In her eulogy for her daughter, Bro said explicitly that it was "not all about forgiveness."

"We're not going to sit around and shake hands and go 'Kumbaya,' and I'm sorry, it's not all about forgiveness," Bro said. "I know that's not a popular trend. But the truth is, we are going to have our differences. We are going to be angry with each other. But let's channel that anger not into hate, not into violence, not into fear, but let's channel that difference, that anger into righteous action."
Fuck Paul Ryan and his entire disgusting white supremacist death cult masquerading as a political party.

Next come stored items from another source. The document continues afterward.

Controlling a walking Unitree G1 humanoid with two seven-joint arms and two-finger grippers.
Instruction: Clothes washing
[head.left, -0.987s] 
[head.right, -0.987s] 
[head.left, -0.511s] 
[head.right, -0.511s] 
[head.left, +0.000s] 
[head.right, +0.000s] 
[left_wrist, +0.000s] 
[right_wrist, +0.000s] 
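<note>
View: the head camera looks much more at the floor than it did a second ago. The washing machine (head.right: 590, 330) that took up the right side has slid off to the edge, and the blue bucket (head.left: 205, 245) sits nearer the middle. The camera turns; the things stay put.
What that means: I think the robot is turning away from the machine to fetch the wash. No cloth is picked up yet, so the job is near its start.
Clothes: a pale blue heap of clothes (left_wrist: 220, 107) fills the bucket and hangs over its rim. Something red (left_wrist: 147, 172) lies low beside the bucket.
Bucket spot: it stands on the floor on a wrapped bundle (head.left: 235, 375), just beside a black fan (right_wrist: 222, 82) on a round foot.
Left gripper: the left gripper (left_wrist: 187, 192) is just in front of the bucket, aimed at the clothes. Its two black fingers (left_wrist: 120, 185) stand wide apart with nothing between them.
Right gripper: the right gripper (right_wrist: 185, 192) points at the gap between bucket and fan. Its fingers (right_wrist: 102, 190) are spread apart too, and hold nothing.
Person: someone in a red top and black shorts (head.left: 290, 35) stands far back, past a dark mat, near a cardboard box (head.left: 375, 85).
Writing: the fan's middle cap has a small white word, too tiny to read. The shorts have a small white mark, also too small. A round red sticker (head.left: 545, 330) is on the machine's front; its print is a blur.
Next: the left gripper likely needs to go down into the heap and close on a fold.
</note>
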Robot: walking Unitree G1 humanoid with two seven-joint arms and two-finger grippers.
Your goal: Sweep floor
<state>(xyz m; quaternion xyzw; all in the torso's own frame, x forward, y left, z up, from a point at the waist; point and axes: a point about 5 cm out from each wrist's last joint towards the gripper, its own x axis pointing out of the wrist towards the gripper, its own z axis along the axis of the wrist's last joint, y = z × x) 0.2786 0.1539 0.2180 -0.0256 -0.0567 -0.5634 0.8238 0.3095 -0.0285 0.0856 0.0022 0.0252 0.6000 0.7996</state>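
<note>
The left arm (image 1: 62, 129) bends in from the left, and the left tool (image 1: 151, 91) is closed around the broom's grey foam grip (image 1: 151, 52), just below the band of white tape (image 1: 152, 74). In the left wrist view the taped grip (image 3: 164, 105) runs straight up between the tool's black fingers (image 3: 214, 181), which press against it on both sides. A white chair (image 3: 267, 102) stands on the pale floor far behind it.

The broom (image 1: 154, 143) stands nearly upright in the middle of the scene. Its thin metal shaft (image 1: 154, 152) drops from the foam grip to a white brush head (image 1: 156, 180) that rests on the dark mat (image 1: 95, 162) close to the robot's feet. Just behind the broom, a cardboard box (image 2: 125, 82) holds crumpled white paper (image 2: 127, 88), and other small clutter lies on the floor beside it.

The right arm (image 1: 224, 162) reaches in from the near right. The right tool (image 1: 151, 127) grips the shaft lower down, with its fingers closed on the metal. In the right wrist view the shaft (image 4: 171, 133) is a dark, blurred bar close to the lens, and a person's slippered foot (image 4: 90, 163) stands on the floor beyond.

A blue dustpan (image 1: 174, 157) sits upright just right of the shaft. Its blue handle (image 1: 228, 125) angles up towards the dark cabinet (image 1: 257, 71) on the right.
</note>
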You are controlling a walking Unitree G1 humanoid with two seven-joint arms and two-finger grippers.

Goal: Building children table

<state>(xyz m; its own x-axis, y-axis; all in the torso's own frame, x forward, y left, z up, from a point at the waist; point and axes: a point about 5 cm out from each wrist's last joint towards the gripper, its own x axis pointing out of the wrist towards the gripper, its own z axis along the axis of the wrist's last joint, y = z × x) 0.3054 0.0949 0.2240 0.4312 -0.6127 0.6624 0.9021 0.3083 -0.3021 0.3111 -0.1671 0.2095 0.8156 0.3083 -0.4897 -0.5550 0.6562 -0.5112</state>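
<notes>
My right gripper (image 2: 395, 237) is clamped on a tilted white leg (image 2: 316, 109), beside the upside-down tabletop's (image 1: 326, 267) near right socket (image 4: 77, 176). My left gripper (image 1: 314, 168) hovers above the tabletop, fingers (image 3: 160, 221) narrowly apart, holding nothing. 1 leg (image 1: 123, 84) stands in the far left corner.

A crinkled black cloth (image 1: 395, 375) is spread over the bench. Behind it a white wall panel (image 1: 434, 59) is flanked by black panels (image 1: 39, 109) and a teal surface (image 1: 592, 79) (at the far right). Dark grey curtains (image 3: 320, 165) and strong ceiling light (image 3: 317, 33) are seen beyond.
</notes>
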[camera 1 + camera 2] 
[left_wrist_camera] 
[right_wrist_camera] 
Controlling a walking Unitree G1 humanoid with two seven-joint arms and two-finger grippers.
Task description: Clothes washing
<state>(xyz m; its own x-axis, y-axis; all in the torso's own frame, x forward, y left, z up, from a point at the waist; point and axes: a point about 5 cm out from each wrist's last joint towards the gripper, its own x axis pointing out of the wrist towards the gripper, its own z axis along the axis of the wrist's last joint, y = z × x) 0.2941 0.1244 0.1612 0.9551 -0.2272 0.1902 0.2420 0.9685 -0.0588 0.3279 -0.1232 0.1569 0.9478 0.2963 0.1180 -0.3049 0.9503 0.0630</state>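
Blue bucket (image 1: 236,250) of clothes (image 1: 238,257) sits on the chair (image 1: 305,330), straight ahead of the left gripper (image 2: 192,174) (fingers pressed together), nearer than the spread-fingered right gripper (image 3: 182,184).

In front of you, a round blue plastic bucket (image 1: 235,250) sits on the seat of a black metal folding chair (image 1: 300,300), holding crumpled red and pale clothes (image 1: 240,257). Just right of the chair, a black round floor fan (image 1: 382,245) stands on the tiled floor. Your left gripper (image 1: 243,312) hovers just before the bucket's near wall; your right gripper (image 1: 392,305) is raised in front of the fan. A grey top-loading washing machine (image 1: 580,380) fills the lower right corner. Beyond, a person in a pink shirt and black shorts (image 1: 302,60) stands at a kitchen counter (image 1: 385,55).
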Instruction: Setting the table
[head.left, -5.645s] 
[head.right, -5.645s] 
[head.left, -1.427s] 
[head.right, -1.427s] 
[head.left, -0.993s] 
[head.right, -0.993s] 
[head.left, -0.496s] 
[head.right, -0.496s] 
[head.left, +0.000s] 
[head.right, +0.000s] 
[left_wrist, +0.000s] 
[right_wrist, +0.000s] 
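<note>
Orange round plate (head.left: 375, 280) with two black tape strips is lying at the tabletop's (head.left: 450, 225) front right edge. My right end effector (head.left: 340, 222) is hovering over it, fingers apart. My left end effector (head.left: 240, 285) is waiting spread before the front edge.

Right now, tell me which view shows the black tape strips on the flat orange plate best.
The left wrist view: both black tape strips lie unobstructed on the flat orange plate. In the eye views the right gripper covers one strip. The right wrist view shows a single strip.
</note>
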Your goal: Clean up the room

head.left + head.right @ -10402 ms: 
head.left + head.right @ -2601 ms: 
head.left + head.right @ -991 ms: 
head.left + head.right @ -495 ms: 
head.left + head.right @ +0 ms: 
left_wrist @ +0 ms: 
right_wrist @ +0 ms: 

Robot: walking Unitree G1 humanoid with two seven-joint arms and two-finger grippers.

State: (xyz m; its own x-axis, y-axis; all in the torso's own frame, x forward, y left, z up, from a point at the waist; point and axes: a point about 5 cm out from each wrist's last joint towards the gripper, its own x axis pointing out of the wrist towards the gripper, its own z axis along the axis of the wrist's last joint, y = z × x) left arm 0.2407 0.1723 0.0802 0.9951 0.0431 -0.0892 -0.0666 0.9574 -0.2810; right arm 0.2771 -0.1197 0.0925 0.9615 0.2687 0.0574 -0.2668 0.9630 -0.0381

[CN: White supremacy; anti-Black racism and anti-Semitism; eliminationist violence; threats] Samantha Schmidt at the Washington Post: KKK Leader Threatens to 'Burn' Latina Journalist, the First Black Person on His Property. "As [Ilia Calderón, a Colombian news anchor for Univision] pressed [Christopher Barker, a leader of a Ku Klux Klan chapter in North Carolina] on his views, he called her the n-word and told her to go back to her country. ...'Are you going to chase me out of here?' Calderón responded. 'No, we're going to burn you out,' he said. 'How are you gonna do it?' she retorted. At one point, she asked him how he would burn out the 11 million unauthorized immigrants in the country. 'Don't matter,' Barker said. 'We killed six million Jews the last time. Eleven million is nothing.'"

But in good resistance news...

Amy Littlefield at Rewire: 40,000 People in Boston Reject Racism, Shut Down 'Free Speech' Rally. "In a resounding rebuke of white supremacy and the racist violence in Charlottesville, Virginia, 40,000 people converged on the Boston Common Saturday, shutting down a so-called free speech rally that drew figures from the far right. 'That's the saddest demonstration I think I've ever witnessed,' one counter-protester remarked as they looked at the Parkman Bandstand, where a few dozen people stood surrounded by about 50 police officers and an expanse of empty grass. ...'Where's your rally?' the counter-demonstrators chanted from across a line of police barricades."


[The video embedded in the tweet shows the sparsely populated Nazi rally surrounded by throngs of anti-racist counter-demonstrators.]

What have you been reading that we need to resist today?